[Given data]
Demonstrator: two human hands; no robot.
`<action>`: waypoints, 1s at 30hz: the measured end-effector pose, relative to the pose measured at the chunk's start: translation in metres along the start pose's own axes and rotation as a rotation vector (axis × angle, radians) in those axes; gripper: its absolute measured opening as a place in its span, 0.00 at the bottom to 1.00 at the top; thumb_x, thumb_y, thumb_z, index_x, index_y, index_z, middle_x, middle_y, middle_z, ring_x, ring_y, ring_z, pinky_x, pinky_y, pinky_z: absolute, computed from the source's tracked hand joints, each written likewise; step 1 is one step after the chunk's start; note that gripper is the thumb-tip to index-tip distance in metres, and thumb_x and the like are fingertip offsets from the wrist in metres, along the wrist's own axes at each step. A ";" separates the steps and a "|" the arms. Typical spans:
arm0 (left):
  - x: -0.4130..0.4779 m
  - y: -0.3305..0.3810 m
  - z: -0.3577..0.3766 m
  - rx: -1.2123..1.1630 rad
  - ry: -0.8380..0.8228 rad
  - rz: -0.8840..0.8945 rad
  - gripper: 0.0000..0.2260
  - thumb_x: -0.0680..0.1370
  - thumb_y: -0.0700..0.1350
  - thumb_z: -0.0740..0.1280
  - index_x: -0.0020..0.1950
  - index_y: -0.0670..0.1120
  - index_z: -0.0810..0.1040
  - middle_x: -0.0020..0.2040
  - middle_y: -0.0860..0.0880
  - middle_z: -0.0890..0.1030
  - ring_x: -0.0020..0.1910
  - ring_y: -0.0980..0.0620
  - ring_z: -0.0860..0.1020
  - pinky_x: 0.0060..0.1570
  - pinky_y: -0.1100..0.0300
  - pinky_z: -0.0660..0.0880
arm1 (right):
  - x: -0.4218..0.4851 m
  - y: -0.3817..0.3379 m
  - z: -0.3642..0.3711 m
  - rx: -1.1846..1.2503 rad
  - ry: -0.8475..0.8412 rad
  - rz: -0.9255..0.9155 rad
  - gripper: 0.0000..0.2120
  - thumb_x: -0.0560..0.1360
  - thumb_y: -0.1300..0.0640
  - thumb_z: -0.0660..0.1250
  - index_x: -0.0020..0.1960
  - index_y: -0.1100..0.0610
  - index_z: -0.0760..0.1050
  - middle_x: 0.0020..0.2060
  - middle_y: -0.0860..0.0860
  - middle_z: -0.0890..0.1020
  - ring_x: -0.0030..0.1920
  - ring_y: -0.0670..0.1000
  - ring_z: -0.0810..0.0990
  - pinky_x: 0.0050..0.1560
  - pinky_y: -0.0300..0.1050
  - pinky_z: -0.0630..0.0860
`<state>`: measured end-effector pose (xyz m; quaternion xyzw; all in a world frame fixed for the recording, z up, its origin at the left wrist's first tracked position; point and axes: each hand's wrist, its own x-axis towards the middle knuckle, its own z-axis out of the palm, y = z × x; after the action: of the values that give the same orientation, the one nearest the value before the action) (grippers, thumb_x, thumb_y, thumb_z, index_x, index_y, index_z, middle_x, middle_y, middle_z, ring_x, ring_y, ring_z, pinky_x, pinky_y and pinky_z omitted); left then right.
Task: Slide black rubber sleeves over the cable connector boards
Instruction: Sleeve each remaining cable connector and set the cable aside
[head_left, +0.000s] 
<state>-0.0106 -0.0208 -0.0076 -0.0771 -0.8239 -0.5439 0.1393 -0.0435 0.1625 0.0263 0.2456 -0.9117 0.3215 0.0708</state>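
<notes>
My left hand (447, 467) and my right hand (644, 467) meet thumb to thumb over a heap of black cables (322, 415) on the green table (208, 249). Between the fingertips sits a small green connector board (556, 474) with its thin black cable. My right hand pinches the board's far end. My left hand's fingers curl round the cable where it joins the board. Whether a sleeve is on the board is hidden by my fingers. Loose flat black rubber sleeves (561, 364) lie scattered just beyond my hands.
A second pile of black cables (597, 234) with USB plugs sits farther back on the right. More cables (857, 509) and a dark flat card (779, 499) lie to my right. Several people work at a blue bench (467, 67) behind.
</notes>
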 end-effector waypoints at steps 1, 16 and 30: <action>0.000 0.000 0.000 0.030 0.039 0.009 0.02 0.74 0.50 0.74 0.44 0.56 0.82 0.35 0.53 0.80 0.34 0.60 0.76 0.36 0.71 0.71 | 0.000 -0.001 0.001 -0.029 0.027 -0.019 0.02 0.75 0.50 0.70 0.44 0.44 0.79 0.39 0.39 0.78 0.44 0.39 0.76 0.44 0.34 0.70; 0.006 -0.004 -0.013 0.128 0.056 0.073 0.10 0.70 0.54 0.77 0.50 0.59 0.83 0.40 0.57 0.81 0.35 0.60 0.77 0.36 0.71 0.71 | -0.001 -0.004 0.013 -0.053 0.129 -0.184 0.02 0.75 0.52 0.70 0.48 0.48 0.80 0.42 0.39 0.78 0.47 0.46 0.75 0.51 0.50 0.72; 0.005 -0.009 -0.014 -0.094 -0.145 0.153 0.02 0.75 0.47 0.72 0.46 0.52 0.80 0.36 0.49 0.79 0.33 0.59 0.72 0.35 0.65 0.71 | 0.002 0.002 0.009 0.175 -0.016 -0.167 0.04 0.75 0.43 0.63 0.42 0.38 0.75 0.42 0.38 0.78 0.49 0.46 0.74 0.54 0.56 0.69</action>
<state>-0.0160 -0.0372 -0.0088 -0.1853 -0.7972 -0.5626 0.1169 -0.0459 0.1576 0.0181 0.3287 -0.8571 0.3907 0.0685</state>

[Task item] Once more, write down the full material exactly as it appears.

[Answer area]
Demonstrator: two human hands; no robot.
`<action>`: waypoints, 1s at 30hz: the measured end-effector pose, relative to the pose measured at the chunk's start: translation in metres along the start pose's own axes and rotation as a rotation vector (axis × angle, radians) in those axes; gripper: its absolute measured opening as a place in its span, 0.00 at the bottom to 1.00 at the top; thumb_x, thumb_y, thumb_z, index_x, index_y, index_z, middle_x, middle_y, middle_z, ring_x, ring_y, ring_z, pinky_x, pinky_y, pinky_z: absolute, computed from the source's tracked hand joints, each written likewise; step 1 is one step after the chunk's start; note that gripper is the thumb-tip to index-tip distance in metres, and thumb_x and the like are fingertip offsets from the wrist in metres, along the wrist's own axes at each step. A ";" separates the steps and a "|" the arms. Typical spans:
arm0 (left):
  - x: -0.4130..0.4779 m
  - y: -0.3305..0.3810 m
  - z: -0.3577..0.3766 m
  - rx: -1.2123..1.1630 rad
  - ry: -0.8380..0.8228 rad
  - rz: -0.8840..0.8945 rad
  - gripper: 0.0000..0.2260
  - thumb_x: -0.0680..0.1370
  - thumb_y: -0.0700..0.1350
  - thumb_z: -0.0740..0.1280
  - index_x: -0.0020..0.1950
  - index_y: -0.0670..0.1120
  - index_z: -0.0810..0.1040
  - middle_x: -0.0020..0.2040
  - middle_y: -0.0860..0.0880
  - middle_z: -0.0890..0.1030
  - ring_x: -0.0020..0.1910
  - ring_y: -0.0980..0.0620
  - ring_z: -0.0860..0.1020
  - pinky_x: 0.0060..0.1570
  - pinky_y: -0.1100..0.0300
  - pinky_z: -0.0660..0.0880
arm1 (right):
  - x: -0.4218..0.4851 m
  - y: -0.3817..0.3379 m
  - z: -0.3642..0.3711 m
  - rx: -1.1846..1.2503 rad
  - ry: -0.8475..0.8412 rad
  - rz: -0.9255..0.9155 rad
  - gripper: 0.0000..0.2120
  - thumb_x: -0.0560..0.1360
  - thumb_y: -0.1300..0.0640
  - thumb_z: -0.0660..0.1250
  - index_x: -0.0020..0.1960
  - index_y: -0.1100..0.0610
  - index_z: -0.0760..0.1050
  - middle_x: 0.0020..0.2060
  - middle_y: -0.0860..0.0860
  - middle_z: -0.0890..0.1020
  - ring_x: -0.0030..0.1920
  - ring_y: -0.0670..0.1000
  - ring_z: -0.0810..0.0990
  - pinky_x: 0.0050..0.1560
  - pinky_y: -0.0300..0.1050
  - pinky_z: -0.0630..0.0860
`<state>`: measured end-effector pose (xyz m; quaternion xyzw; all in a world frame fixed for the recording, z up, its origin at the left wrist's first tracked position; point and axes: each hand's wrist, its own x-axis towards the middle knuckle, its own z-axis out of the palm, y = z × x; after the action: of the values that give the same orientation, the one nearest the value before the action) (grippers, thumb_x, thumb_y, thumb_z, index_x, index_y, index_z, middle_x, middle_y, middle_z, ring_x, ring_y, ring_z, pinky_x, pinky_y and pinky_z omitted); left then right.
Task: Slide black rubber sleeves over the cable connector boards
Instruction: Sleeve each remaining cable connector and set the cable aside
[head_left, +0.000s] 
<state>-0.0106 -0.0208 -0.0076 -0.0771 -0.8239 -0.5439 0.1393 -0.0435 0.1625 0.0263 0.2456 -0.9117 0.3215 0.0708</state>
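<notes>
My left hand (447, 467) and my right hand (644, 467) meet thumb to thumb over a heap of black cables (322, 415) on the green table (208, 249). Between the fingertips sits a small green connector board (556, 474) with its thin black cable. My right hand pinches the board's far end. My left hand's fingers curl round the cable where it joins the board. Whether a sleeve is on the board is hidden by my fingers. Loose flat black rubber sleeves (561, 364) lie scattered just beyond my hands.
A second pile of black cables (597, 234) with USB plugs sits farther back on the right. More cables (857, 509) and a dark flat card (779, 499) lie to my right. Several people work at a blue bench (467, 67) behind.
</notes>
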 end-effector waypoints at steps 1, 16 and 30: <action>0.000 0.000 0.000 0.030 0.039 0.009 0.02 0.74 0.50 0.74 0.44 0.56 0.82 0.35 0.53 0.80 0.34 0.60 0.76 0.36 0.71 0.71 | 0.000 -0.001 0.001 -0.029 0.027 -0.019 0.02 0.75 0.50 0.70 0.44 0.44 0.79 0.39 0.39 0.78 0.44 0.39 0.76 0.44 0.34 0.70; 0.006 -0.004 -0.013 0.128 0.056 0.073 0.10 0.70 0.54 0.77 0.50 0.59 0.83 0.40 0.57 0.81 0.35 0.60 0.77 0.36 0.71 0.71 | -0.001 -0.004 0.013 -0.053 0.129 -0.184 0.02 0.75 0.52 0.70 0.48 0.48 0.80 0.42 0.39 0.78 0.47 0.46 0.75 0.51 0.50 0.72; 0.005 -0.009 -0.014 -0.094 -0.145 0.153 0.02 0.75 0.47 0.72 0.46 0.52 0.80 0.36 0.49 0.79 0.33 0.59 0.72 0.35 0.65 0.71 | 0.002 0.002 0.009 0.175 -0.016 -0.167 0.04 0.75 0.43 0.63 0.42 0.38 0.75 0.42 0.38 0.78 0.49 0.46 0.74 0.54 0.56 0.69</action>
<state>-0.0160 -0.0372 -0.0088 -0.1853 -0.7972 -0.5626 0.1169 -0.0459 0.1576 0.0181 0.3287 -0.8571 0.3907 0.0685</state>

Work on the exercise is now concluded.